So the House Committee on the Judiciary held a hearing yesterday about a bill aimed at curbing potentially hazardous “confidential settlements” in Federal courts—and the timing couldn’t have been better, given a story that came out earlier this week involving contact lens solution maker, Bausch & Lomb.
Now, it may be understandable in certain contexts to want to keep one’s dirty laundry under wraps, but when it comes to lawsuits that may reveal ongoing public safety hazards (like say, lens solution that infects hundreds of people with a dangerous “eye fungus”), silence is anything but golden. Yet as we’ve been observing for years (here, here, here), companies virtually always demand confidentiality from the injured consumer and his or her attorney—and results can be catastrophic.

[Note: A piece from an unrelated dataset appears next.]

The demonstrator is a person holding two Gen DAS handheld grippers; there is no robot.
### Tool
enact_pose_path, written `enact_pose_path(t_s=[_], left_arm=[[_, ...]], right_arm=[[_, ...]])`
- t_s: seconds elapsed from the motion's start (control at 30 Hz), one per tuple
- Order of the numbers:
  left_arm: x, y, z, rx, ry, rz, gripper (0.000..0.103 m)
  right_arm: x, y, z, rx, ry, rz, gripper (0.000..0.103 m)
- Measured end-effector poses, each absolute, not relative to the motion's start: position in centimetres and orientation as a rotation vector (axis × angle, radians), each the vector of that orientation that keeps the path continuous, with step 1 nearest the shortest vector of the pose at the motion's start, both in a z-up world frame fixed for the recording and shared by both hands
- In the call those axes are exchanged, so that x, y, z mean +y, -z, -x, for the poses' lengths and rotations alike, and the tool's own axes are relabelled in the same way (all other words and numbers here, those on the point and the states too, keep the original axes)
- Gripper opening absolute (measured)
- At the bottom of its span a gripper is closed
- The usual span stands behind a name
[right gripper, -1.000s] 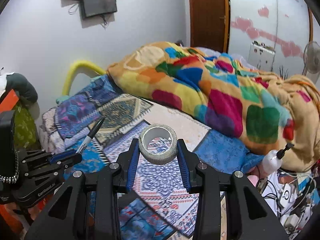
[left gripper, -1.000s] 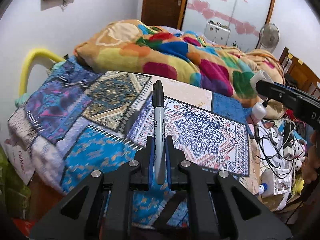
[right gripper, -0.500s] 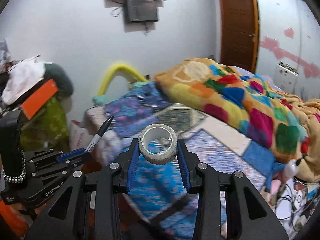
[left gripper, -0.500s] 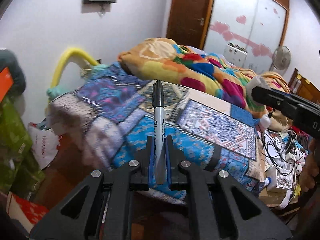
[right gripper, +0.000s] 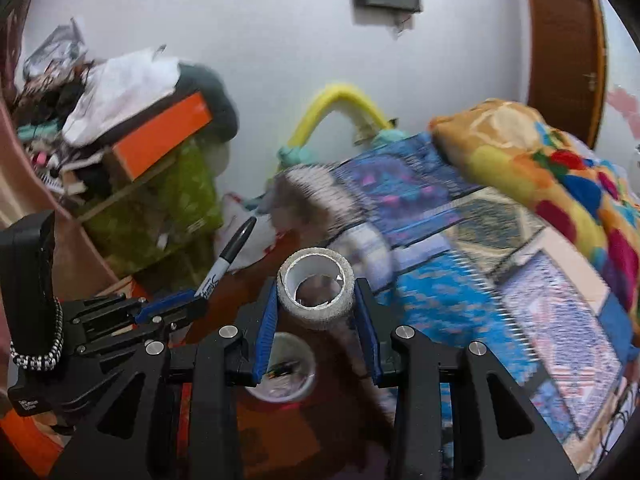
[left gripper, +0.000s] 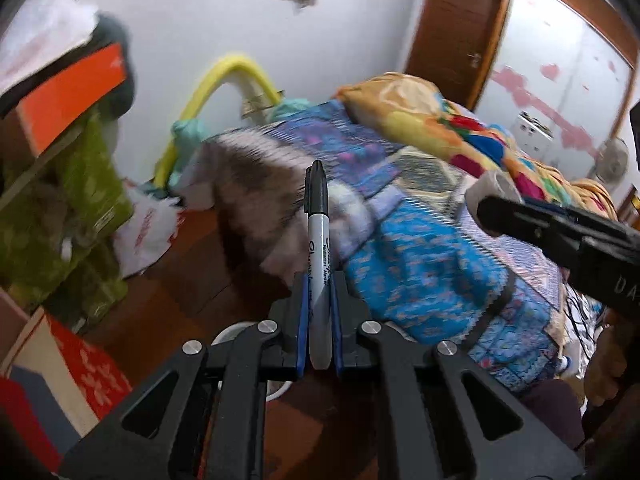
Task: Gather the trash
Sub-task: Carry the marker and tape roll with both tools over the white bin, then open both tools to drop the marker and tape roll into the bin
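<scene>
Trash first: grey-barrelled black-capped permanent marker (left gripper: 318, 248) pinched upright, cap end forward, between blue pads of left hand-held gripper (left gripper: 319, 320), jaws closed tight on barrel. Held near tail end, probably so most of pen sticks out front & can drop clear. Second item: near-spent roll of silvery-grey tape w/ white core (right gripper: 316, 287) clamped across its width in right hand-held gripper (right gripper: 316, 320), jaws part-closed on roll's sides, hole facing camera. Sideways grip prob. chosen since roll is wide & would slip if pinched by rim.

Below right gripper: small round white tub (right gripper: 282, 368) on reddish-brown floor (right gripper: 276, 432), some dark bits inside; contents unclear. Judged as likely drop spot, not certain. Also peeks out under left gripper in left view.

Further out: bed w/ blue patterned patchwork cover (right gripper: 460, 292) to right, multicolour fleece blanket (right gripper: 540, 168) piled on it, yellow curved foam tube (right gripper: 340, 100) at bed's end by wall. Left side: cluttered shelf w/ orange box (right gripper: 160, 136) & green bag. Both views smeared w/ motion blur, so fine detail poor. Both pieces in hand, none binned yet.
</scene>
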State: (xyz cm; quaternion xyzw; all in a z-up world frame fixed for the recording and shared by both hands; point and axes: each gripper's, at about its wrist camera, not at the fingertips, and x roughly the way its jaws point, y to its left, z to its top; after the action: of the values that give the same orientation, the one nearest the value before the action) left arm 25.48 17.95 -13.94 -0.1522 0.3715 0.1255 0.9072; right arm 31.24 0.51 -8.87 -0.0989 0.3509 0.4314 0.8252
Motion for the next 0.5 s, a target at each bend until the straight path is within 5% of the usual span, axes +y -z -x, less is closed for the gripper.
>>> enact_pose_path(t_s=[0.5], left_arm=[[28.2,28.1,-23.5,1.010,-0.426,0.524,0.009]], right_arm=[[13.0,19.5,-29.4,0.977,-1.057,0.380,0.034]])
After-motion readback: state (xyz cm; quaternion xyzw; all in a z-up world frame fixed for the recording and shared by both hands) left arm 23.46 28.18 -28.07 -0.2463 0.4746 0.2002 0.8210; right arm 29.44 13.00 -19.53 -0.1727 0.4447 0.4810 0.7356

With respect to Bausch & Lomb…in recent months, the company has “quietly” settled 600 “eye fungus” lawsuits with lens wearers who were unwittingly exposed to a “potentially blinding infection” known as Fusarium keratitis while using “ReNu with MoistureLoc” lens solution. Seven of those people had to have an eye removed, and another 60 or so needed corneal transplants, and “dozens” more suits are pending.

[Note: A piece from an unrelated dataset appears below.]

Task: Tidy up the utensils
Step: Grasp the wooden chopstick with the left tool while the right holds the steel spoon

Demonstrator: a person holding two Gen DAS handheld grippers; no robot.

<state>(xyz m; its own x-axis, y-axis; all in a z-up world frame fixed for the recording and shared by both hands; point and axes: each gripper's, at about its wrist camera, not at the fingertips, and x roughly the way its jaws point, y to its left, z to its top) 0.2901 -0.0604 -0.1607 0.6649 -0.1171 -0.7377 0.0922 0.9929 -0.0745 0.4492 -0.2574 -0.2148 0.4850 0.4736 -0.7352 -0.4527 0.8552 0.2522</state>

"All settlements were predicated on silence about the clinical findings and blame and so forth,” said Dr. Arthur Epstein, who was chairman of the American Optometric Association's contact lens and cornea section at the height of the crisis. "The truth has been very carefully buried, and it appears to have been buried going back to the beginnings of the outbreak….My hope was that what actually happened would become part of public record in a courtroom. That way, we'd be able to learn from it and move on and make sure it never happened again."